═════ GIVEN INFORMATION

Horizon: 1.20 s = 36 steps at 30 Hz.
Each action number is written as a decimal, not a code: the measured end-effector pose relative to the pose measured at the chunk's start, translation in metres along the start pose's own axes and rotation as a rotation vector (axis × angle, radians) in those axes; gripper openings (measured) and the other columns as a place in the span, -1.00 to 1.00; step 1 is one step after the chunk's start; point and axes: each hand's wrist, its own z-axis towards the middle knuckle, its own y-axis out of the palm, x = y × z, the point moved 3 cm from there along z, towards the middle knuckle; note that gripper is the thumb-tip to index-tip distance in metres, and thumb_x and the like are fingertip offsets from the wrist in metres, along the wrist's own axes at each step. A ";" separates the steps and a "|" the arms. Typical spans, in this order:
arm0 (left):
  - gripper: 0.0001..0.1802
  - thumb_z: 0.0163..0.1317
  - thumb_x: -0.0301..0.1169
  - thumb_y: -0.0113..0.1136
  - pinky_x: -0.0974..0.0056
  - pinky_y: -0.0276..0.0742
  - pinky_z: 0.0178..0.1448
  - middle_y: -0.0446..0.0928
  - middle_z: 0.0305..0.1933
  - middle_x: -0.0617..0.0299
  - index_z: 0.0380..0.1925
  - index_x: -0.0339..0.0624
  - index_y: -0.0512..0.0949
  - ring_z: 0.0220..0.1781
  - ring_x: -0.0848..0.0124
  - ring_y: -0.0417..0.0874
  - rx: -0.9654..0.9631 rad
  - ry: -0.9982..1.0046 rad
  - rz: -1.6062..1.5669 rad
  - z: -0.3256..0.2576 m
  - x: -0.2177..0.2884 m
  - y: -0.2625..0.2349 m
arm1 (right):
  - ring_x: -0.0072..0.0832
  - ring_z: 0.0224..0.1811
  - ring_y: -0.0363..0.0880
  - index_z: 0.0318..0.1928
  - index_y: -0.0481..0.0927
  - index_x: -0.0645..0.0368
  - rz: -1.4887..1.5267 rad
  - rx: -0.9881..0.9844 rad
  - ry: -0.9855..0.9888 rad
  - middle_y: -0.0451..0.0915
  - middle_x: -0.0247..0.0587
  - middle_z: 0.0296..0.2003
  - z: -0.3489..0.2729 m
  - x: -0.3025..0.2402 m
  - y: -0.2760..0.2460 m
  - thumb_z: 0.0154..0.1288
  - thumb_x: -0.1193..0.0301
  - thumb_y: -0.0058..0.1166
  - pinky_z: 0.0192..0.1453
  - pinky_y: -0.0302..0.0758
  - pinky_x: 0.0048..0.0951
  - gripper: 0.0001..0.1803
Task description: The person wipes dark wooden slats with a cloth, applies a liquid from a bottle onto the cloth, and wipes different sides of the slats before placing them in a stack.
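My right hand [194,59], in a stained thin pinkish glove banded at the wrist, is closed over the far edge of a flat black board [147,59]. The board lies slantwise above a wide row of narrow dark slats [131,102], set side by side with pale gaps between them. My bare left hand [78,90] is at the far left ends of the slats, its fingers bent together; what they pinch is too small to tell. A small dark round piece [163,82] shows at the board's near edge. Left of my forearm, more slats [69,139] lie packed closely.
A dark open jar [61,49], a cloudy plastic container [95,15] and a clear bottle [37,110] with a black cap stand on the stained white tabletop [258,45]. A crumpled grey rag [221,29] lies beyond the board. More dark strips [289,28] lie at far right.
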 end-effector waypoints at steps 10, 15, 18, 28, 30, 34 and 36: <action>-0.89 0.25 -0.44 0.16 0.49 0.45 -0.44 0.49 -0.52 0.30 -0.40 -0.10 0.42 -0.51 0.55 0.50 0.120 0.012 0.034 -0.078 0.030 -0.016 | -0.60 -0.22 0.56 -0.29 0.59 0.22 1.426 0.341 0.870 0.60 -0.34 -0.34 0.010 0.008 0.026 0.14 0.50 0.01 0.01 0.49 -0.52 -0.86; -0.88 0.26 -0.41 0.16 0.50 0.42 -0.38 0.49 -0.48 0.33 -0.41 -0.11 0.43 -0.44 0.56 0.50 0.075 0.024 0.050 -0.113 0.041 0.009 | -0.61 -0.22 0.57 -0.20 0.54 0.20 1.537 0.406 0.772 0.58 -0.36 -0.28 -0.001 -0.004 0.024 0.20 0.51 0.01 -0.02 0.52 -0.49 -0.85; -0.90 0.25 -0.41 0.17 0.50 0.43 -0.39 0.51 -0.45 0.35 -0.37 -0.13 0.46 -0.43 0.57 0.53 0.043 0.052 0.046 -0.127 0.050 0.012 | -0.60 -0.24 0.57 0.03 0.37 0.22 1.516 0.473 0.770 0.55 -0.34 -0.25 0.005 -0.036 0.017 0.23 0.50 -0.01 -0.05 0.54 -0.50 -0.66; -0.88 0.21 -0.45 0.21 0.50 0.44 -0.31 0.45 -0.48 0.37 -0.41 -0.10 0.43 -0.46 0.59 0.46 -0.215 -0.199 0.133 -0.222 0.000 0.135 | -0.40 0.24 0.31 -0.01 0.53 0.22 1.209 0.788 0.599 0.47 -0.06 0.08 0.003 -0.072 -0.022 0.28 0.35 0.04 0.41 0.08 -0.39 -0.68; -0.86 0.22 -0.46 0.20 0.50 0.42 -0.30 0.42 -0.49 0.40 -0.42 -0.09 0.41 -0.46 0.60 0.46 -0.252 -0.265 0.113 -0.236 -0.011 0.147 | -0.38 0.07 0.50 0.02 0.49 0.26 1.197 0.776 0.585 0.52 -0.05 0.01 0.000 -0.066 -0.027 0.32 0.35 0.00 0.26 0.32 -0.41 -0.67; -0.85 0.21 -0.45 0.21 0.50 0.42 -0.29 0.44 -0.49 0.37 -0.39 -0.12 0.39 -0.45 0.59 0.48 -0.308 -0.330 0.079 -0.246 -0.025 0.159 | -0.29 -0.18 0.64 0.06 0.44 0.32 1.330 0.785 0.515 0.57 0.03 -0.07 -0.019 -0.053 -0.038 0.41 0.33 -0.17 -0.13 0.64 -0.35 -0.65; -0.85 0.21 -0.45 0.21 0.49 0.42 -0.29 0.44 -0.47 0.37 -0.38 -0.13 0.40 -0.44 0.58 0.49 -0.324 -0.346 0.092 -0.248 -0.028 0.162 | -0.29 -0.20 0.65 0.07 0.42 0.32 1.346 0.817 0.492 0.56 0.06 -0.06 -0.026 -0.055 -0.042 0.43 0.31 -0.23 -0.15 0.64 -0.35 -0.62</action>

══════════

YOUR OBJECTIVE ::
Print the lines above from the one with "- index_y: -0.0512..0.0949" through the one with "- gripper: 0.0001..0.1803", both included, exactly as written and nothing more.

RESULT BELOW ::
  - index_y: -0.0512..0.0949
  - ring_z: 0.0220..0.1781
  - ring_x: -0.0848..0.0124
  - ring_y: -0.0417..0.0874
  - rx: -0.9654..0.9631 rad
  - ry: -0.9982..1.0046 rad
  - rz: -1.6062..1.5669 rad
  - z: -0.3256..0.2576 m
  - x: -0.2177..0.2884 m
  - y: -0.2625..0.2349 m
arm1 (right):
  - ring_x: -0.0072..0.0832
  - ring_z: 0.0224..0.1811
  - ring_y: -0.0363..0.0880
  - index_z: 0.0318..0.1928
  - index_y: -0.0481..0.0927
  - index_x: -0.0645..0.0368
  - rz: -1.4887..1.5267 rad
  - rx: -0.9881..0.9844 rad
  - ry: -0.9855..0.9888 rad
  - middle_y: -0.0451..0.0915
  - middle_x: -0.0247..0.0587
  - middle_z: 0.0296..0.2003
  - z: -0.3489..0.2729 m
  - x: -0.3025..0.2402 m
  - y: -0.2760..0.2460 m
  - thumb_z: 0.0154..0.1288
  - thumb_x: -0.1193..0.0301
  - thumb_y: -0.0058..0.1166
  - pinky_z: 0.0192..0.1453
  - pinky_y: -0.0302..0.0758
  - pinky_x: 0.0048..0.0951
  - gripper: 0.0001..0.1803

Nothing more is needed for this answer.